- The Rubik’s Cube was invented in 1974 by Erno Rubik who was born on 13 July 1944 in Budapest, Hungary during World War II.
- Erno Rubik Sr., who was a highly respected flight engineer at Esztergom aircraft factory and Magdolna Szanto, who was a poet and was Erno Rubik's parent.
- Erno Rubik studied sculpture and architecture at a small college in
Budapest called the Academy of Applied Arts and Design wherein he became
a teacher at the Department of Interior Design.
Screenshot of Images of Erno Rubik
- It was during his time as professor that he became intrigued with a structural design problem and his cube was intended to be a working model for explaining three-dimensional geometry and it took one month before Erno Rubik was able to solve the Cube for himself.

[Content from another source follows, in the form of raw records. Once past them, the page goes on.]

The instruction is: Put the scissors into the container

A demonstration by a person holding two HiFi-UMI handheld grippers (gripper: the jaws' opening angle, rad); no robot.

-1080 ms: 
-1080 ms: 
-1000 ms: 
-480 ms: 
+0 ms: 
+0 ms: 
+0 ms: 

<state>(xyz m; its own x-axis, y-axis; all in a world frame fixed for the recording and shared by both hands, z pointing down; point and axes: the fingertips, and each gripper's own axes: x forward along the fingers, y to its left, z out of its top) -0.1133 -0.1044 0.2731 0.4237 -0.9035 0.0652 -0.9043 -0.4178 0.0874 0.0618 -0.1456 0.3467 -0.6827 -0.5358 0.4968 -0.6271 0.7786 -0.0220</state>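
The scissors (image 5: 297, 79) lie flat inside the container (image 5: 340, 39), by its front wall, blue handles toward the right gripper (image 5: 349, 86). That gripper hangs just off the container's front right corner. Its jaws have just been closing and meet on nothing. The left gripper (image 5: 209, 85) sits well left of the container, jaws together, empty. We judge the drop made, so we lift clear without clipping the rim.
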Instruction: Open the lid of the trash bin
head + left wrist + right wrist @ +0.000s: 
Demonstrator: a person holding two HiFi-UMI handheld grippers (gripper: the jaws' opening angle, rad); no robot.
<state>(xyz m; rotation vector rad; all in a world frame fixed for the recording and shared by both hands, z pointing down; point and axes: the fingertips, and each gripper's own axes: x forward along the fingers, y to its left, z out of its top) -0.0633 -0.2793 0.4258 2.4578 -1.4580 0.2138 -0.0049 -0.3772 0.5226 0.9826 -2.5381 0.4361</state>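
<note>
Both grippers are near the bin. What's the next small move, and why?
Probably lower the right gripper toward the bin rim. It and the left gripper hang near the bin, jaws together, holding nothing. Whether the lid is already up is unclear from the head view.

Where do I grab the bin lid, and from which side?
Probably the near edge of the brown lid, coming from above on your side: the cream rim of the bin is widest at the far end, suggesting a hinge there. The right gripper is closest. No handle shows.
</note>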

- Rubik obtained Hungarian patent HU170062 for his "Magic Cube" in January 1975 and the first batch of cubes were made and distributed by Politechnika.
- It was first called the Magic Cube (Bűvös Kocka) and since 1970s, imports and exports were tightly controlled in a Communist regime which greatly affected the sales of Magic Cube.
- The Hungarian businessman and amateur mathematician, Tibor Laczi, discovered the use of the toy when it was being played by a waiter and after this incident, he asked permission to sell the Cube in the West from Konsumex which is a state trading company.
- Tibor Laczi demonstrated the game during the Nuremberg Toy Fair in 1979 where he met Tom Kremer who was able to licensed the Cube to the Ideal Toy Company in 1980 and the latter later renamed Magic Cube to its present name, Rubik's Cube.
- Since 1980, more than 350 million Rubik Cubes have been sold and because of this, Erno Rubik became the first self-made millionaire from a communist country.
- Erno Rubik also invented Rubik's Magic, Rubik's Magic: Master Edition, and Rubik's Snake.
- Google has celebrated the 40th birthday of the Rubik's Cube with an animated doodle that allows you to try to solves the puzzle online.
Screenshot of Google's Doodle of Rubik's Cube 40th Anniversary
- Speedcubing (or speedsolving) is the practice of trying to solve a Rubik's Cube in the shortest time possible.
- The first world championship was organised by the Guinness Book of World Records in Munich on 13 March 13 1981 and the official winner was Jury Froeschl of Munich with a record of 38 seconds.
- The first international world championship was held in Budapest on 5 June 5 1982 and was won by Minh Thai (a Vietnamese student from Los Angeles) with a time of 22.95 seconds.
|Stamp commemorating the First International World Championship in Budapest on June 5, 1982.|
- The current world record for single time on a 3×3×3 Rubik's Cube was set by Mats Valk of the Netherlands in March 2013 with a time of 5.55 seconds at the Zonhoven Open in Belgium.
- The world record for average time per solve was set by Feliks Zemdegs at the Melbourne Cube Day 2013, with a 6.54 second average solve time.
- For one-handed solving, a time of 9.03 seconds was made by Feliks Zemdegs at the Lifestyle Seasons Summer 2014.
- For feet solving, Fakhri Raihaan solved a Rubik's Cube with his feet in 27.93 seconds at the Celebes 2012.
- For group solving within 12 minutes, the record set by 134 people on 17 March 2010 by school boys from Dr Challoner's Grammar School, Amersham, England, breaking the previous Guinness World Record of 96 people at once.
- For group solving within 30 minutes, the record was set on 21 November 2012 at the O2 Arena in London with 1414 people breaking the previous Guinness World Record of 937 with the event being hosted by Depaul UK.
- For blindfold solving, the record was set by Marcin Zalewski of Poland in 23.80 seconds (including memorization) at the Polish Nationals in 2013.
- For multiple blindfold solving, the record was set by Marcin Kowalczyk of Poland, who successfully solved 35 of 41 cubes blindfolded at the Polish Nationals 2013.
- For fewest moves solving, the record was 20 moves held by Tomoaki Okayama (岡山友昭) of Japan at the 2012 Czech Open.
- For non-human solving, the fastest non-human time for a physical 3×3×3 Rubik's Cube is 3.25 seconds, set by CubeStormer III, a robot built using Lego Mindstorms and a Samsung Galaxy S4.